4563. — À M. ARNOULT,
avocat, doyen de l’université, à dijon.
À Ferney, le 5 juin.

J’ai peur, monsieur, de vous avoir fait envisager l’aventure de mon église comme une affaire plus considérable qu’elle ne l’est en effet. Je pense que nous ne serions réduits, le curé, les paroissiens, et moi, à en appeler comme d’abus qu’en cas que notre official de village nous fît signifier quelque grimoire, comme je le craignais dans les premiers mouvements de cette sottise.

J’ai fait venir de Paris le seul livre qui traite, dit-on, de ces besognes : c’est la Pratique de la juridiction ecclésiastique de Ducasse, grand vicaire en son vivant. Ce livre, assez mauvais, ne m’a donné aucune lumière ; et c’est ce qui arrive presque toujours en affaire. Le bruit public, dans le petit pays sauvage de Gex, est qu’on se repent de cette équipée ; mais qui payera les frais de leur procédure ? On ne m’a rien fait signifier ; mais je présume que je n’ai d’autre chose à faire qu’à continuer mon bâtiment. Quand j’aurai achevé mon église, il faudra bien qu’on la bénisse ; et je ne vois pas, quand je suis d’accord avec tous les paroissiens, qu’on puisse me faire de chicane. Je sens bien qu’il est désagréable d’avoir été si mal payé de mes bienfaits ; mais je ne crois pas que je doive faire un procès à mes chevaux s’ils ruent dans l’écurie que je leur ai fait bâtir.

Pour l’affaire du curé de Moëns[1], la sentence de Gex me paraît ridicule.
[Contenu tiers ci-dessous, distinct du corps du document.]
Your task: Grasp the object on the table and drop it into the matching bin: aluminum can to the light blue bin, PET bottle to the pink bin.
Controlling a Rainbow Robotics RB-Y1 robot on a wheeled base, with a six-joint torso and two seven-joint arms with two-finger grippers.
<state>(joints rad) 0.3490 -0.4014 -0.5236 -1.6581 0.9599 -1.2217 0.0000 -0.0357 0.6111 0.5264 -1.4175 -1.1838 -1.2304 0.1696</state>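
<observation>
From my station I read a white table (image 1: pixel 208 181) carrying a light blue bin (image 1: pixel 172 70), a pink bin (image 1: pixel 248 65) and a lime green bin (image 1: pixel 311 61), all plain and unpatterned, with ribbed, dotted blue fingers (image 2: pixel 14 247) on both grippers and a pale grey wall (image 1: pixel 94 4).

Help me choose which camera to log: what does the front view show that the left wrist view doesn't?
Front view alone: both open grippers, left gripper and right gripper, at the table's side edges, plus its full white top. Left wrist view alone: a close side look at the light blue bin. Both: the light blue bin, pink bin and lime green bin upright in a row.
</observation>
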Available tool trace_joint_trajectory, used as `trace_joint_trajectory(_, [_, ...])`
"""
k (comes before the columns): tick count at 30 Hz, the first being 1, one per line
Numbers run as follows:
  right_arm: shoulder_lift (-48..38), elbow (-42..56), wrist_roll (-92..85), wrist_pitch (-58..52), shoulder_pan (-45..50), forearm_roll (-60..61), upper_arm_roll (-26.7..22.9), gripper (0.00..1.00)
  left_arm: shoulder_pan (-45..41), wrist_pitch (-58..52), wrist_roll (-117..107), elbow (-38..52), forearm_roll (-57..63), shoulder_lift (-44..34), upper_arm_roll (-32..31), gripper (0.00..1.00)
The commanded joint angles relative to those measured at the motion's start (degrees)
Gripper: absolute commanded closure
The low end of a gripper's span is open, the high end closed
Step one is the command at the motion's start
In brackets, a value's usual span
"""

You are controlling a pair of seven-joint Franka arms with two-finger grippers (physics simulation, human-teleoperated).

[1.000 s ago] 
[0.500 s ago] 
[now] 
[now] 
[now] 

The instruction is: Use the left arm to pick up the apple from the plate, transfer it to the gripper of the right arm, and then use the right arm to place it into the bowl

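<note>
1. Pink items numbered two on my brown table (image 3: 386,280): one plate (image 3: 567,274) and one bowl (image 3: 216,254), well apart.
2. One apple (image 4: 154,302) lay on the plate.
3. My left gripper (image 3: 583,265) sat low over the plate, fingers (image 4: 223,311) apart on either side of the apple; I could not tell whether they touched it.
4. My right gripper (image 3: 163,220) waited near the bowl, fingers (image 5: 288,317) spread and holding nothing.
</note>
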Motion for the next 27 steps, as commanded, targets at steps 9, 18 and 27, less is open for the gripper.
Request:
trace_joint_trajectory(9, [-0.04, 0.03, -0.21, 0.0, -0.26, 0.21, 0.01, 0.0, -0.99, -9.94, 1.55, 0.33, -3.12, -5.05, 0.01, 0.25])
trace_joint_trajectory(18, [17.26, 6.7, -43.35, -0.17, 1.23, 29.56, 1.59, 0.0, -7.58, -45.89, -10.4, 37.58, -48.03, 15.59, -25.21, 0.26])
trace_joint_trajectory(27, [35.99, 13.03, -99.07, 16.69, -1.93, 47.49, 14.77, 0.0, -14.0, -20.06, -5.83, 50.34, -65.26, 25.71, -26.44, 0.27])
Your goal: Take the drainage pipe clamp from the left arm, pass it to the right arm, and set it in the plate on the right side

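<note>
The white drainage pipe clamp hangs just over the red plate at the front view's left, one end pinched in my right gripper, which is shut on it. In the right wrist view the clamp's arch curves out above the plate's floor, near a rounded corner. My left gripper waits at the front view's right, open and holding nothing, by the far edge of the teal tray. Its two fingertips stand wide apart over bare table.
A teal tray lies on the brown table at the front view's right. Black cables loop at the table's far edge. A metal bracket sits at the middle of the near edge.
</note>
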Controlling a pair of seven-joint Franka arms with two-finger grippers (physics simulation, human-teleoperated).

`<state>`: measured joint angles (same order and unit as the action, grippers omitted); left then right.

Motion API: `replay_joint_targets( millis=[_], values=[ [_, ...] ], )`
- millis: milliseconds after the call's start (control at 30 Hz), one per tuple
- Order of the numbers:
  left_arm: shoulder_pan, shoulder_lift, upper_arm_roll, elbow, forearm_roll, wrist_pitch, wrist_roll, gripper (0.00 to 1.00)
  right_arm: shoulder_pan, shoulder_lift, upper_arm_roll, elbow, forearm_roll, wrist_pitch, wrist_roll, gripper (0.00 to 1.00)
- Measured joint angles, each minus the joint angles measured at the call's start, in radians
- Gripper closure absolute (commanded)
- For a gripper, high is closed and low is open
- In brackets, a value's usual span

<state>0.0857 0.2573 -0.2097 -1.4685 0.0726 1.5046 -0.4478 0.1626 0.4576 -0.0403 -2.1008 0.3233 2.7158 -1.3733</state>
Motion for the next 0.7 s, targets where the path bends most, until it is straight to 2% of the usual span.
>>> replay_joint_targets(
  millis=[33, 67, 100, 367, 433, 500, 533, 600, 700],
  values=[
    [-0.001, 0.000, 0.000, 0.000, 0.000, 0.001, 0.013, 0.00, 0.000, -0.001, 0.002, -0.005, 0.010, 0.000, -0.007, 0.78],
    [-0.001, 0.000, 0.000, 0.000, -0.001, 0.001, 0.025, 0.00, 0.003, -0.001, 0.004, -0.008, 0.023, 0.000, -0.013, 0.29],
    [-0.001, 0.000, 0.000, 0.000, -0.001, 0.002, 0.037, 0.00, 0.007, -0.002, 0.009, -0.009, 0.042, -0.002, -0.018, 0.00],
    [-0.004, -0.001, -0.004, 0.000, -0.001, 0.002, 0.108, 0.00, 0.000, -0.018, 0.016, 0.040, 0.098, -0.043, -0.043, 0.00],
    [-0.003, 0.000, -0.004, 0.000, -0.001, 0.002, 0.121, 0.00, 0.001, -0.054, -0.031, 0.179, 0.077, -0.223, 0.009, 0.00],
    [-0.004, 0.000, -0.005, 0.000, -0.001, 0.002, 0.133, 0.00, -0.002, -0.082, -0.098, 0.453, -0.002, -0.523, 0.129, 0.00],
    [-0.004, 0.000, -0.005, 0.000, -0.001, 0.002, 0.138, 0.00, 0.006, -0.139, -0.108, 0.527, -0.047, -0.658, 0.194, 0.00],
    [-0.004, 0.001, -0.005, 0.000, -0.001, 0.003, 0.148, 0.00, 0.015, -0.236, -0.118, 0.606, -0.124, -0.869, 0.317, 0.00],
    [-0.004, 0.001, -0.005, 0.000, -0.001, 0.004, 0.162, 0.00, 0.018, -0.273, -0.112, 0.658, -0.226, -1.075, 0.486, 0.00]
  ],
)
Je ne sais si vous êtes chargé de cette affaire : je le souhaite au moins, pour apprendre aux curés de ce canton barbare à ne pas employer leur temps à distribuer des coups de bâton aux hommes, aux femmes, et aux petits garçons ; le zèle de la maison du Seigneur ne doit pas aller jusqu’à assommer les gens.

J’ai l’honneur d’être, etc.

  1. Voyez tome XXIV, page 161.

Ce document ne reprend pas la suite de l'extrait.